* **Task directions**
Reproduce the records below exactly, but only between the lines holding "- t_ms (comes" and "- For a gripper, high", inclusive.

(Data for the task Opens)

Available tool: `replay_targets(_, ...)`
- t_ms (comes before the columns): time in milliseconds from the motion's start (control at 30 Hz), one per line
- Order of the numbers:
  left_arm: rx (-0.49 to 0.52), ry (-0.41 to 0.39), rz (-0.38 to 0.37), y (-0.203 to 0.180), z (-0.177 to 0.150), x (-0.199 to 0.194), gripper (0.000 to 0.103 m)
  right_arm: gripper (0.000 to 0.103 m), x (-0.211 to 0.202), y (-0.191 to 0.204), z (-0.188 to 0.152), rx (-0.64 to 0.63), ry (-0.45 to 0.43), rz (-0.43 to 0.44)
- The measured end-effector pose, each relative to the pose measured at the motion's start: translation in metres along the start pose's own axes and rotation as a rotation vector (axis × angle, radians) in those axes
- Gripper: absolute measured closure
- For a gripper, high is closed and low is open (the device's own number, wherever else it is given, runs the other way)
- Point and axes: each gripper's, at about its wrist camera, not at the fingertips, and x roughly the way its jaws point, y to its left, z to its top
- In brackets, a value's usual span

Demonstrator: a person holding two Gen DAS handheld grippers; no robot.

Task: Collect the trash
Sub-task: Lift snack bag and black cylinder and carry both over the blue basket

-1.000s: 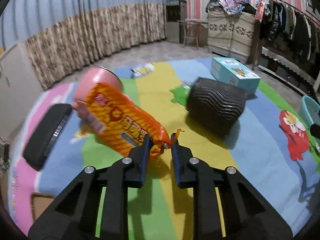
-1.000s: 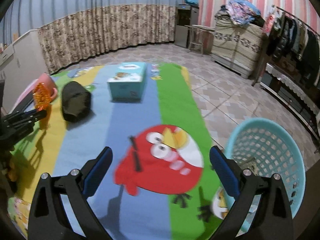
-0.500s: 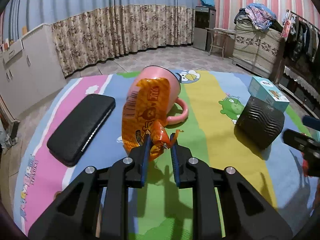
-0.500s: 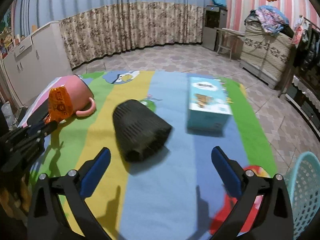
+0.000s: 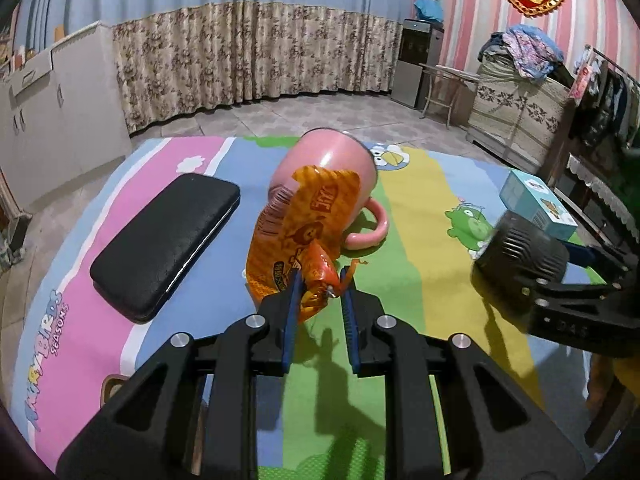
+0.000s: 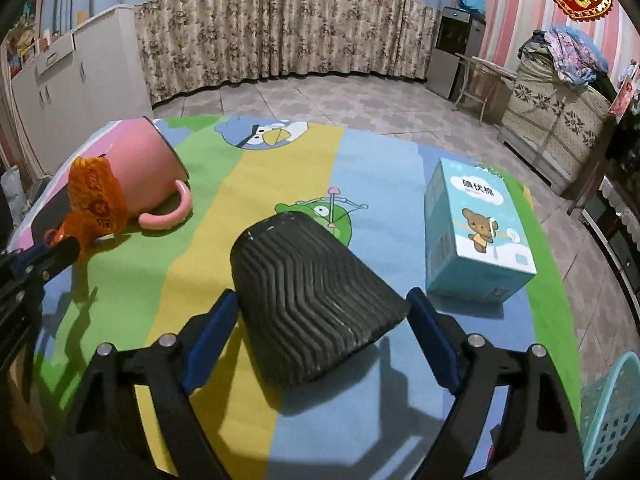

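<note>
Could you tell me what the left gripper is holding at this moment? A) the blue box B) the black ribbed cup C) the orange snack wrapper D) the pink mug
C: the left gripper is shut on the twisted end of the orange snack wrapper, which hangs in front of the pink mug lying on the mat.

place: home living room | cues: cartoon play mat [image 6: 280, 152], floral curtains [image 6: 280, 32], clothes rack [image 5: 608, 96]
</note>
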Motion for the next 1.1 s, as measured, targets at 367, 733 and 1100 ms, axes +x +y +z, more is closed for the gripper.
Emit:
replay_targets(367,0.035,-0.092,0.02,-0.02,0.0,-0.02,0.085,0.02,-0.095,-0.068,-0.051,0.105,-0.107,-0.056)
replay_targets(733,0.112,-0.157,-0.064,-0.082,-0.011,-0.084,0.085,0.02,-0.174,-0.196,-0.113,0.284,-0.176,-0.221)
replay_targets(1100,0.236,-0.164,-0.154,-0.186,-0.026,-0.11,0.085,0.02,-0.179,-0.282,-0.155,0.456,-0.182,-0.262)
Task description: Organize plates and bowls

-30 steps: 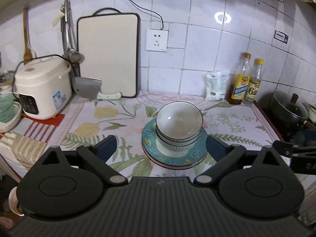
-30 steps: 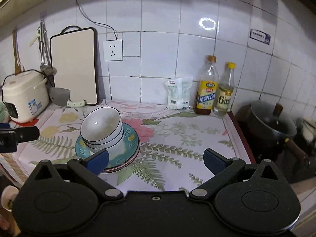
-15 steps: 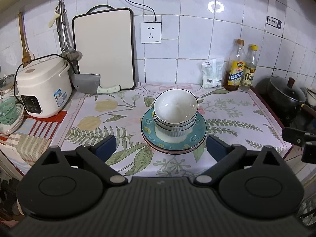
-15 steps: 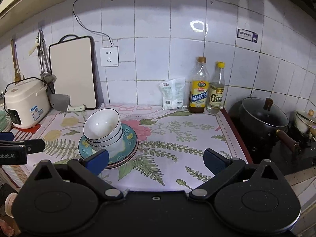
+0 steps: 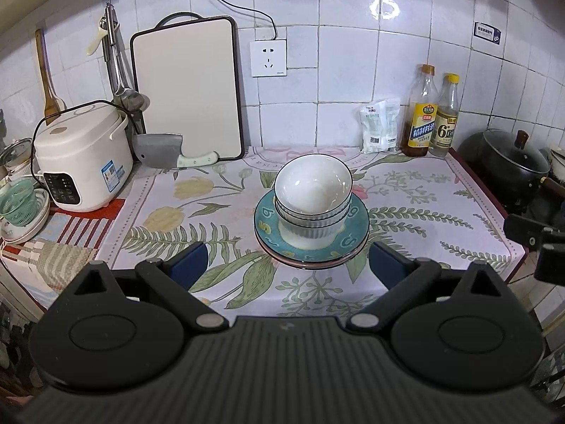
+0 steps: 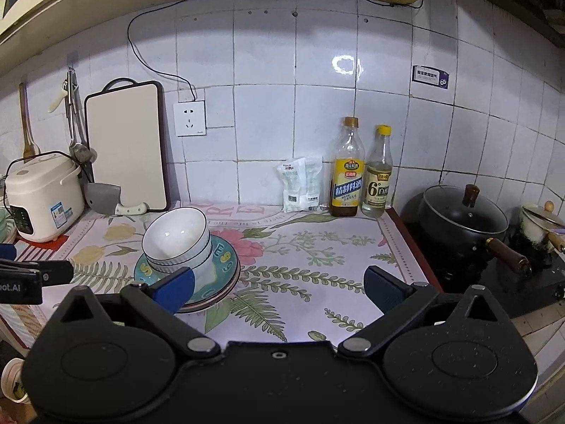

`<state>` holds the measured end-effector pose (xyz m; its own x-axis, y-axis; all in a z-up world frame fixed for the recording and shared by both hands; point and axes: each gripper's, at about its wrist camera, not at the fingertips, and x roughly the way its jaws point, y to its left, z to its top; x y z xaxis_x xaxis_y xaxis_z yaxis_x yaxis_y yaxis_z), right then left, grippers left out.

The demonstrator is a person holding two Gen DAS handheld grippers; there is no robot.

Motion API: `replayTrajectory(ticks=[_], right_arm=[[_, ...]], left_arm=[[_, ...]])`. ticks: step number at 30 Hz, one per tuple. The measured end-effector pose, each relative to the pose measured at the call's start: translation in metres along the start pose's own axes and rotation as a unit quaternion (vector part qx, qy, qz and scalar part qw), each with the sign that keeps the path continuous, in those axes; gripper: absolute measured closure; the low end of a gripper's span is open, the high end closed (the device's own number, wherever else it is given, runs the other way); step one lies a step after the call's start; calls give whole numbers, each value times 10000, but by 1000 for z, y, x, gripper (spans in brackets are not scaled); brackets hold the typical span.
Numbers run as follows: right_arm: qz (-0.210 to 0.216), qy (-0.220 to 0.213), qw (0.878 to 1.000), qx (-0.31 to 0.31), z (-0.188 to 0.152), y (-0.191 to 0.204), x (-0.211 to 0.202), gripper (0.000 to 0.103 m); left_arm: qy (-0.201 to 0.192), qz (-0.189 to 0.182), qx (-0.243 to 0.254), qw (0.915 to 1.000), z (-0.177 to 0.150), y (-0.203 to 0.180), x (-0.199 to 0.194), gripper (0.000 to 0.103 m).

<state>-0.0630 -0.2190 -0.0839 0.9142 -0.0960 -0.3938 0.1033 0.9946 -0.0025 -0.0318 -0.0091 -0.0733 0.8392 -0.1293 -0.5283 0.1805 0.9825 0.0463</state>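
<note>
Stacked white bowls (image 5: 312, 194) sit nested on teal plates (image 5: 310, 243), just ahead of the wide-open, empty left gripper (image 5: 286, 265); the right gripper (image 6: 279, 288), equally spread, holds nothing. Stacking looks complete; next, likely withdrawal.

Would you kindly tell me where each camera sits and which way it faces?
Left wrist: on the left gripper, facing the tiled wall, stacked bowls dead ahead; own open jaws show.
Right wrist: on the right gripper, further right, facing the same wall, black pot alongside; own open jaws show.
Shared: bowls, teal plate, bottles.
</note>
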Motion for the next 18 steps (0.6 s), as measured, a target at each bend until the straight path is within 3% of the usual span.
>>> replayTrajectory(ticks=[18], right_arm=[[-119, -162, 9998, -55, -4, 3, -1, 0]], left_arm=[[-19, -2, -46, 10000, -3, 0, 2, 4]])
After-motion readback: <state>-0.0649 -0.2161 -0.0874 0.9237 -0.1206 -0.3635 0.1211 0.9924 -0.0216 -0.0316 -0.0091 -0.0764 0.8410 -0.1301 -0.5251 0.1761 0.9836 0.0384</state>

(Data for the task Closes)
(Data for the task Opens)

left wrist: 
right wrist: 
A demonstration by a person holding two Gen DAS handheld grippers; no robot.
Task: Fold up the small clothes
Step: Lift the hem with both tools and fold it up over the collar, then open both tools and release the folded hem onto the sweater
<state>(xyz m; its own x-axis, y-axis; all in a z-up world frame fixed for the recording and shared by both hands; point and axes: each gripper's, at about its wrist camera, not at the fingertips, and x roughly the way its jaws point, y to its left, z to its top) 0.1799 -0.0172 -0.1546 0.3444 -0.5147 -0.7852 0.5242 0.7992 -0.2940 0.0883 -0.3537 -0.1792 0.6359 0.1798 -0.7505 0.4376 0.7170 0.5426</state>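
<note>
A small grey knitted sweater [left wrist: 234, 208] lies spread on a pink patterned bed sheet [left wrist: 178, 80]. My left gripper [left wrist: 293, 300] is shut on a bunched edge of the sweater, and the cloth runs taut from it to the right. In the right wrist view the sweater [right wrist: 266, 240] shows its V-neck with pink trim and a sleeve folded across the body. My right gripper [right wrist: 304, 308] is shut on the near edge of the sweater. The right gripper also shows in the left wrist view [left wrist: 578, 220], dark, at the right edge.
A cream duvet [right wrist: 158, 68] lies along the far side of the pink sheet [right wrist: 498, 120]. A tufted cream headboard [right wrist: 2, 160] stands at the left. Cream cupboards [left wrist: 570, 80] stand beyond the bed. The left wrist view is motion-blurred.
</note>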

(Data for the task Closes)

* **Answer to the exercise**
- t_ms (comes before the columns): time in milliseconds from the motion's start (control at 30 Hz), one per line
- Order of the numbers:
  left_arm: rx (-0.49 to 0.52), ry (-0.41 to 0.39), rz (-0.38 to 0.37), y (-0.203 to 0.180), z (-0.177 to 0.150), x (-0.199 to 0.194), gripper (0.000 to 0.103 m)
  right_arm: gripper (0.000 to 0.103 m), x (-0.211 to 0.202), y (-0.191 to 0.204), z (-0.188 to 0.152), rx (-0.64 to 0.63), ry (-0.45 to 0.43), rz (-0.43 to 0.44)
- The measured end-effector pose, each relative to the pose measured at the motion's start: translation in metres along the start pose's own axes and rotation as a rotation vector (axis × angle, radians) in those axes
- Gripper: absolute measured closure
- For a gripper, high is closed and low is open (the device's own number, wherever else it is given, runs the other way)

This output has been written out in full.